2008年の作品にご期待ください!


 フランス現代劇から幕を開ける2008年のラインナップ。今年も青年劇場は年間を通して多様なスタイルの作品を皆様にお届けします。作品への意気込みと想いを、それぞれ俳優、演出家、作家のお三方に語っていただきました。今年も劇場にておまちしております!



千賀拓夫(俳優)

2月「あるハムレット役者の夢」
極上のフランス現代劇をぜひ!

 私の2008年は、「あるハムレット役者の夢」で幕を開けます。私の役どころは“ハムレット役者”役です。作者のグランベールは、演出の松波や私と同世代、日本では「アトリエ」(演劇集団円が上演)という作品で知られています。幼時期の戦争で強制収容所送りとなった父親への思いが重くのしかかっており、ユニークなコメディ仕立ての作品でありながら、エロチックでグロテスク、不条理な色合いが強く見られます。セリフに「…“すべてを忘れ去る忘却の国”か、“忘れるということがない記憶の国”、そのどちらかを選ばなければならないんです。…」というものがあります。

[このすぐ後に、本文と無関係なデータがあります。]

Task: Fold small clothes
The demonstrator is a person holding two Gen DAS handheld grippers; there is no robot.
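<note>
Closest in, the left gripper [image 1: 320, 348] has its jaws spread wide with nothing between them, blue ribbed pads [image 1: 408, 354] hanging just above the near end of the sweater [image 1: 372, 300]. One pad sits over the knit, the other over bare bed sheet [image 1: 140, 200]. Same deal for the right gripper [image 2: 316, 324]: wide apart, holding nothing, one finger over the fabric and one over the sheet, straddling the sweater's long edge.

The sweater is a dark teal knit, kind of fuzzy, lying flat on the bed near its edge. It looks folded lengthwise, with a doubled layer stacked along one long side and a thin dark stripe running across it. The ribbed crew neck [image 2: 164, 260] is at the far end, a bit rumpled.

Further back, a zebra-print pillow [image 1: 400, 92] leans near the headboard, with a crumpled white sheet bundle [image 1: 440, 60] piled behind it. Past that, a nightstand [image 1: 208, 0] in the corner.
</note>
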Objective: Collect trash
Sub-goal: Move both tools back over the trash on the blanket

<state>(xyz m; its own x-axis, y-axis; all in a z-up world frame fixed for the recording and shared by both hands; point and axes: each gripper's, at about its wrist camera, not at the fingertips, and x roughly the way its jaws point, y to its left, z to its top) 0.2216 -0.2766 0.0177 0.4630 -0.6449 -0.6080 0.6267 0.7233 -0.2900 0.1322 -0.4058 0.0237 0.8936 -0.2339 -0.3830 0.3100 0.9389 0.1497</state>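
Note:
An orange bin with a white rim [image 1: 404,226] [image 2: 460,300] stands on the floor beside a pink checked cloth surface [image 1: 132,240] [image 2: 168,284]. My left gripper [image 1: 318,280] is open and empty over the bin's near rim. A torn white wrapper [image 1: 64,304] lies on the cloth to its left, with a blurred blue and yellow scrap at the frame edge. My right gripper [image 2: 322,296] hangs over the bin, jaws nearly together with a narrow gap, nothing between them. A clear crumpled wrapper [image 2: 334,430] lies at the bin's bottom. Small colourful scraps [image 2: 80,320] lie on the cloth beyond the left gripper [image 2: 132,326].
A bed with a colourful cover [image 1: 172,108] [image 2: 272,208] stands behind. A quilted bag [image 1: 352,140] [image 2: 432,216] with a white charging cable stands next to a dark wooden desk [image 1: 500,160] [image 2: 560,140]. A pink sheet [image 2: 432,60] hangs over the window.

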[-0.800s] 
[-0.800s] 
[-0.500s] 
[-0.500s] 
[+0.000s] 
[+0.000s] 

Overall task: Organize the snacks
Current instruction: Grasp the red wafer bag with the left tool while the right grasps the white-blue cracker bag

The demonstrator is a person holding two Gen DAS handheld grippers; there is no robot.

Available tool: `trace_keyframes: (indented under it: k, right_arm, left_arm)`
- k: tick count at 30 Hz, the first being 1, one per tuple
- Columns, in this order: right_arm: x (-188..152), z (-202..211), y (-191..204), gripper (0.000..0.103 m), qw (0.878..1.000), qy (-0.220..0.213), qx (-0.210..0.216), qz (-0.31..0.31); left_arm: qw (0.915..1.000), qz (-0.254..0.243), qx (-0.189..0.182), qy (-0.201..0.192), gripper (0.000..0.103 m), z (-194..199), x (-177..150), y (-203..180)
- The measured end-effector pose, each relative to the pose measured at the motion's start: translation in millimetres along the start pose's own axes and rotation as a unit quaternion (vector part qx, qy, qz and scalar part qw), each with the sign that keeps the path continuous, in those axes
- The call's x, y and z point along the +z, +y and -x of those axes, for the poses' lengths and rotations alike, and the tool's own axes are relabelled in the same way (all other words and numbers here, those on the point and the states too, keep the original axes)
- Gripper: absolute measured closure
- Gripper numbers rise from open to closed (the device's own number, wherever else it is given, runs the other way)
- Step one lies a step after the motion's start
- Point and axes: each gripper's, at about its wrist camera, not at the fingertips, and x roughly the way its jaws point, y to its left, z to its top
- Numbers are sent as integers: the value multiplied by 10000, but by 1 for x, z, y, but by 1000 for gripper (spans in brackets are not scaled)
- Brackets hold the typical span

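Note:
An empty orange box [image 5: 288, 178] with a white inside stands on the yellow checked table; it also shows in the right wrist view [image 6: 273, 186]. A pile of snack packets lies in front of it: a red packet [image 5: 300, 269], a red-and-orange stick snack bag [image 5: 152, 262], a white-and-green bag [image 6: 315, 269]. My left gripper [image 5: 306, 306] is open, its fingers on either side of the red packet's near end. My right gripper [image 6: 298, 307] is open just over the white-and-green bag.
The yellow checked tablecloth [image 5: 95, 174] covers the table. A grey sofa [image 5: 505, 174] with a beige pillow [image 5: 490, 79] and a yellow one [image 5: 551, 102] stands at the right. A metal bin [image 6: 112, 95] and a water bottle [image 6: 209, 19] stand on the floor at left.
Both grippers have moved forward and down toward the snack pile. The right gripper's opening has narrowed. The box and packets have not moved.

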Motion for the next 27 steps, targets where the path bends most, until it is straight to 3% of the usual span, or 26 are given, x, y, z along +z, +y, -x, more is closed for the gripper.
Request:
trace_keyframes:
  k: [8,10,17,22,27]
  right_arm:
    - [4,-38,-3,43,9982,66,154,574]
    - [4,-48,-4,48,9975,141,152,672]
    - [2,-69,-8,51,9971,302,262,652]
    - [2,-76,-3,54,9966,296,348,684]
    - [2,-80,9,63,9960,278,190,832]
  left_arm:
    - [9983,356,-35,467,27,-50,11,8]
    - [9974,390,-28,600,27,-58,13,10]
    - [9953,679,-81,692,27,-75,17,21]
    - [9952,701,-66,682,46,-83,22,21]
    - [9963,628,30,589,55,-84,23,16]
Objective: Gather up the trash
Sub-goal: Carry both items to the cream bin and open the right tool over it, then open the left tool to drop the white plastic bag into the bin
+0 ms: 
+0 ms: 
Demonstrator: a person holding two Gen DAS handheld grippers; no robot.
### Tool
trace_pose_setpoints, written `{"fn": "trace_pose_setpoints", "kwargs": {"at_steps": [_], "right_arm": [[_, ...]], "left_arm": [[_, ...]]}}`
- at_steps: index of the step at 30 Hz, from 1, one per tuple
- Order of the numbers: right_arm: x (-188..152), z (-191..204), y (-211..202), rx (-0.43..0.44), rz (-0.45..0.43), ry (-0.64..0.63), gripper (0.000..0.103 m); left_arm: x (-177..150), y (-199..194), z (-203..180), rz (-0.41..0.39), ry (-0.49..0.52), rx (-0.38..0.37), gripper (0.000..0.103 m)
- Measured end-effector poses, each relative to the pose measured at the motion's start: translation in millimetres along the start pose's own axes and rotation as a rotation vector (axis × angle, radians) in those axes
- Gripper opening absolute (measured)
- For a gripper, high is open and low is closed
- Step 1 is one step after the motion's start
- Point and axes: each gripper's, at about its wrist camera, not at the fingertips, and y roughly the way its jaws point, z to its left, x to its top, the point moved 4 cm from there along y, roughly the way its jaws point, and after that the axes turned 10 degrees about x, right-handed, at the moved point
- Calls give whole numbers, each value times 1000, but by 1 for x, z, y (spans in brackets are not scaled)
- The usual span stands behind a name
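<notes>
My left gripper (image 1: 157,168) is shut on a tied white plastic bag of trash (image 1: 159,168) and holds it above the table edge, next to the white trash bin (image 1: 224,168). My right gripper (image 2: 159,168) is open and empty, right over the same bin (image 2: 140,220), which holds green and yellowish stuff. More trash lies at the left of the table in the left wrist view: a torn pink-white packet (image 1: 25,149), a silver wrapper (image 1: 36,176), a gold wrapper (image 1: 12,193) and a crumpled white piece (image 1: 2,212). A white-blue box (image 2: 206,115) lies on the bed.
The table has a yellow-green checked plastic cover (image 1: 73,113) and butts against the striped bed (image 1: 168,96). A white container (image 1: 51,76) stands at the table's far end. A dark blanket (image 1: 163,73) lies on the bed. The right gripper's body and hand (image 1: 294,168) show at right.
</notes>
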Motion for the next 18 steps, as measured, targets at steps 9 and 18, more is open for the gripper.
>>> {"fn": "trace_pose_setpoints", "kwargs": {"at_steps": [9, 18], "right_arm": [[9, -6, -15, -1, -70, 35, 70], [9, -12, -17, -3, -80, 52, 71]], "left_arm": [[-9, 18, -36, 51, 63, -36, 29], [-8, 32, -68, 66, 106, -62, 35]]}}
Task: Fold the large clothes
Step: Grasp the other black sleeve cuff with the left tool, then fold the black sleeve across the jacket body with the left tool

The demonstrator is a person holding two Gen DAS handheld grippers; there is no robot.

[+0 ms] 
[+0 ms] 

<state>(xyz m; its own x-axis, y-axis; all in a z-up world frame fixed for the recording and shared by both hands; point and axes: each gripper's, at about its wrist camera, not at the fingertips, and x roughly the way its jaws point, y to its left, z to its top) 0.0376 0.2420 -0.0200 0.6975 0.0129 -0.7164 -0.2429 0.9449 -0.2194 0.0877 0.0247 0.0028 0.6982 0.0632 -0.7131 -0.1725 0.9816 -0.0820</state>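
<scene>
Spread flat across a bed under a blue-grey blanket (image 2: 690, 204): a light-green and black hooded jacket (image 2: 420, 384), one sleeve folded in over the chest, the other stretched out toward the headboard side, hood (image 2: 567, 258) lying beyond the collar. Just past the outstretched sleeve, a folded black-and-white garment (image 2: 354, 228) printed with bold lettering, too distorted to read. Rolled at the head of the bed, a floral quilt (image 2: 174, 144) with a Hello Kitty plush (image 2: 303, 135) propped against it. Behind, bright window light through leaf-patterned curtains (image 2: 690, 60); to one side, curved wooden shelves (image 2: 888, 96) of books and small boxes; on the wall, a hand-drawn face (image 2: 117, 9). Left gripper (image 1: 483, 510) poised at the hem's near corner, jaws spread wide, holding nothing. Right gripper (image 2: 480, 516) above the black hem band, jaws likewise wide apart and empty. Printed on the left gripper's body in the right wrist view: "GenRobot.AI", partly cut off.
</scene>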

さて、私たちはどちらの国へ向かおうとしているのでしょうか?

 初めての本読みで、稽古場には笑いの渦が巻き起こりました。シェイクスピアの大悲劇「ハムレット」をベースに組み立てられていますが、これをコメディにしなければなりません。そして約2時間出ずっぱりで膨大なセリフの量!そんなわけで、私はお正月返上でセリフを入れるのに専念してました。どうか皆様、ご来場をお待ちしています。



瓜生正美
(劇作家・演出家)

4月「呉将軍の足の爪」
「呉将軍の足の爪」の演出に当って

 「もう演出はしない」と劇団で宣言してから10年近くになります。宣言を直接・間接に聞かれた方々には申しわけないのですが、「これだけは、もう一度」という作品に出会ってしまったのです。それがこの「呉将軍の足の爪」です。昨年の2月、日韓演劇交流センター主催によるドラマリーディングでの事です。アフタートークでは、どういう巡り合わせか、作者の朴祚烈(パクジョヨル)さんと並んで、私が司会を務めました。

 ところで、この戯曲には“舞台化するに当っての劇作家の助言”が書かれています。「もっとも大切なのは童話的な想像力だ。ここではお日様が笑い、木が歩き回り、牛が人を愛する」とあり、「童話的な単純さと誇張」を求めています。その点では、昨年12月のベセト演劇祭での上演も含めて日本での二回の演出は、上演の成功、不成功は別としていずれも「助言」にそったものではなかったと私は思っています。私は忠実に助言に沿った演出をしたい。それが、この作品を生かす「道」だと思います。

 さて、召集と軍隊生活は、主人公の「うすのろ二等兵」の呉将軍にとって、又、将軍を愛するおっ母、恋人のコップン、赤牛のモクセにとっても悲劇です。しかし客観的には、軍隊と戦争の作りだす愚かさは「お笑い」です。私はこの上演を、童話のように楽しく奇想天外で、そして、ちょっぴり辛口の「笑劇(ファルス)」にしたいと思います。笑って頂ければ幸いです。



篠原久美子
(演出家)

9月「藪の中から龍之介」(仮題)
藪の中、つついて出るのは昨日か明日か?

 明けましておめでとうございます。本年が皆様と青年劇場にとって、そして世界にとってもいい年でありますように…頑張りましょう。

 皆様にお目にかかるのは三度目ですね。「ケプラーあこがれの星海航路」「GULF―弟の戦争―」に続いて、今年は芥川龍之介。はじめて日本人を書きます。

 皆さん、芥川龍之介のイメージというと、若くして自殺した小説家。生活よりも物語を書いた文学者。河童の自画像などでしょうか。では、彼のこんな講演、ご存じですか?

 お題は「明日の道徳」。頼んだ方は「今時の若者は道徳がなっとらん」と、古典に造詣の深い流行作家に説教でもしてもらおうと思ったのでしょう。ところがどっこい龍之介、「昨日の江戸・明治は主君のために死ぬ忠義が道徳、大正の今日はエゴとデモクラシーが道徳。「忠義」の次に「民主主義」がきたけれど、次は前の反動だから、明日の道徳はひょいと昨日の忠義に結びつくかもしらん」と言ってのけた。大正十三年にしれっとこんなことを言う奴は、暗い文学者というよりはポーカーフェイスの改革者、河童というより狸じゃないか? そしてこの言葉がそのまま言えそうな現代、私は大先輩の狸ぶりを見習って、明日のために大胆なフィクションを作るべく、彼と彼の作品のユニークな登場人物・生物たちに出ていただこうと、「藪の中」を突っついています。何が出るかは、お楽しみ。(冷や汗はすでに出ています)。